かたつむり学舎のぶろぐ

本業か趣味か、いづれもござれ。教育、盆栽、文学、時々「私塾かたつむり学舎」のご紹介。

蝸牛随筆(33) でんしすと Ⅷ


 「歯茎の後退が少し見うけられますね。」と言われてショックを受けない人間があろうか、いや、あるはずがない。

 十年来私が実践してきたナントカ法は、ちゃんとブラシが届いている部分にはめざましい効果をもたらしていたようであるが、そうでない部分については毛ほどの成果ももたらさなかったようである。

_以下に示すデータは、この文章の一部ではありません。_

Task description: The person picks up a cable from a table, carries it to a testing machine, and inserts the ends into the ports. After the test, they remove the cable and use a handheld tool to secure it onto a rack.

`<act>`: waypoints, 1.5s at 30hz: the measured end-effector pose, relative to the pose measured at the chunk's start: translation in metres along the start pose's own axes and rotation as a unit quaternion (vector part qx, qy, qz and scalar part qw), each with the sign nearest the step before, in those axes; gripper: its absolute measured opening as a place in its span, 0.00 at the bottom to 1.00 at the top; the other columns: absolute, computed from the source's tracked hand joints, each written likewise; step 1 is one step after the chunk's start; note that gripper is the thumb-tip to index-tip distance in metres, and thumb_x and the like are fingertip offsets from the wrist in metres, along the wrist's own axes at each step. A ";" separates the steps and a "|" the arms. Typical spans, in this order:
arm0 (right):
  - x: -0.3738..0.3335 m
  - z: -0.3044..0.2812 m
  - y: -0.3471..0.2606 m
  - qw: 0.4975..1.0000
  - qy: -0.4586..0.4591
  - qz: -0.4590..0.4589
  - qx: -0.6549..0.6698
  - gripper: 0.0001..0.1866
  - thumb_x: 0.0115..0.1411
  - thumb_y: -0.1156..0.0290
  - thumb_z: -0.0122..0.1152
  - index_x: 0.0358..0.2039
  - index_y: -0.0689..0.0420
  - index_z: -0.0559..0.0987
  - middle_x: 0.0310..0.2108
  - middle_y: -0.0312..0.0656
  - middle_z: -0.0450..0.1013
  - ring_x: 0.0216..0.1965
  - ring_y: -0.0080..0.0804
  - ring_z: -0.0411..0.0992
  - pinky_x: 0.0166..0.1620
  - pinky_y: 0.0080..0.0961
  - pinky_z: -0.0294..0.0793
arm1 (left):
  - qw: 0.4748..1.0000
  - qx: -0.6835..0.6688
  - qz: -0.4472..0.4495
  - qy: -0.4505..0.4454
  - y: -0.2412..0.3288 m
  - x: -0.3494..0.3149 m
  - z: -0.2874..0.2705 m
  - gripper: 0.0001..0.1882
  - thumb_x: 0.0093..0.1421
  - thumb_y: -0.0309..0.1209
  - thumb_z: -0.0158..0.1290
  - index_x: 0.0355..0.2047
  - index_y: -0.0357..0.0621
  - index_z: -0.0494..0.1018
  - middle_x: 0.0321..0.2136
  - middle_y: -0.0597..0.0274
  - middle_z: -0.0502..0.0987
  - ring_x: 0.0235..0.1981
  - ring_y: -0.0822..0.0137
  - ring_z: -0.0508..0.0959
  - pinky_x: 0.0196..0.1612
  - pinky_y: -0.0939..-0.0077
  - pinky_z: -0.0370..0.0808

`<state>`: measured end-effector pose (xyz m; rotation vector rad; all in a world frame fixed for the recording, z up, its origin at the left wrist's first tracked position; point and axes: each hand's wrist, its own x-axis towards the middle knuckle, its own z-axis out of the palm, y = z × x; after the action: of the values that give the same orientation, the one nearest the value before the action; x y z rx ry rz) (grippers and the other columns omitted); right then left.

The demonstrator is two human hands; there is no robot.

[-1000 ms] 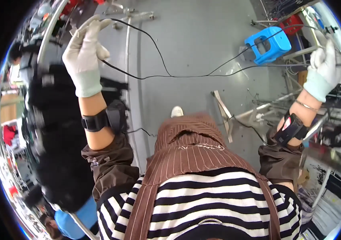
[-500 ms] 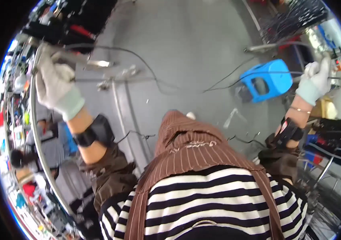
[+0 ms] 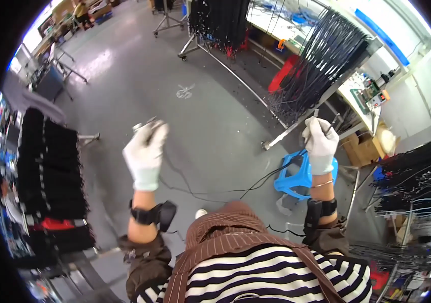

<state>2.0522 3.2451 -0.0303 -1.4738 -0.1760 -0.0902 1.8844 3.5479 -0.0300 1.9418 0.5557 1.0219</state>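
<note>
My left hand (image 3: 147, 154), in a white glove, is raised over the grey floor. Its fingers are pinched on one end of a thin black cable, and a small metallic tip shows above them. To the right, my right hand (image 3: 320, 144), gloved the same way, is closed round the other part of the black cable (image 3: 277, 170), with connector ends sticking out above the fingers. Between both hands the cable droops in a loose loop in front of me. Below my right hand stands a blue plastic stool (image 3: 300, 178), partly covered by that hand.
A wheeled rack (image 3: 321, 65) hung with many black cables stands ahead on the right, before a workbench (image 3: 354, 98). Another rack of black cables (image 3: 49, 166) is at the left. More cables (image 3: 420, 174) hang at the right edge, near a cardboard box (image 3: 359, 149).
Both hands have come inward from wide apart. My left hand has moved away from the metal rack frame at the left. The whole view has turned, showing more floor and racks ahead.
</note>
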 end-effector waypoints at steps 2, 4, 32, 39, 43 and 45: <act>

 確かにこのブラッシング法は、歯と歯茎のあいだの所謂「歯周ポケット」を狙うことを主眼としたもので決して過った方法ではないようだ。しかしながら私の場合、ブラシの一本一本をして件のポケットにねじ込ましめようと躍起になったのがイケなかったらしい。力の掛けすぎもよくないと聞いていたので、ちゃんと三本の指で力が入りすぎぬよう慮っていたつもりが、幼少の砌よりピアノで鍛えた指の力がモノを言って毎日ゴシゴシと歯茎の前線を圧し下げる猛攻を繰り返していたのだろう。

 「宮川さん、それ、強すぎます。もっとやさしくでイイです。そしてブラシも垂直にあててもらって構いませんよ。」とお姉さんに諭されながら、ピアニッシモくらいの強さでブラシをあてがってみる。こんな強さで歯垢が落ちるのだろうかと半信半疑であったけれど、お姉さんがつかまり立ちをはじめた赤子を褒めちぎるみたいに「いいですよ、いいです、いいです。」と言ってくれるものだから、ちょっと得意になっている自分を発見して、ちょっと愕然とする診察台のうえ。

 それでも渡された手鏡を片手に、シャカシャカ磨いてみると案外に刺激が心地よい。こんなんでイイのだそうである。下手をするとこのまま私が磨き続けるやも知れないことを察知したのだろうか、お姉さんが私からやんわりとブラシを取りあげて「じゃあ、機械使ってクリーニングしていきますね」と言う。

 私はここにおいてようやっと、自分の歯にまつわる懸案事項を思い出したのであった。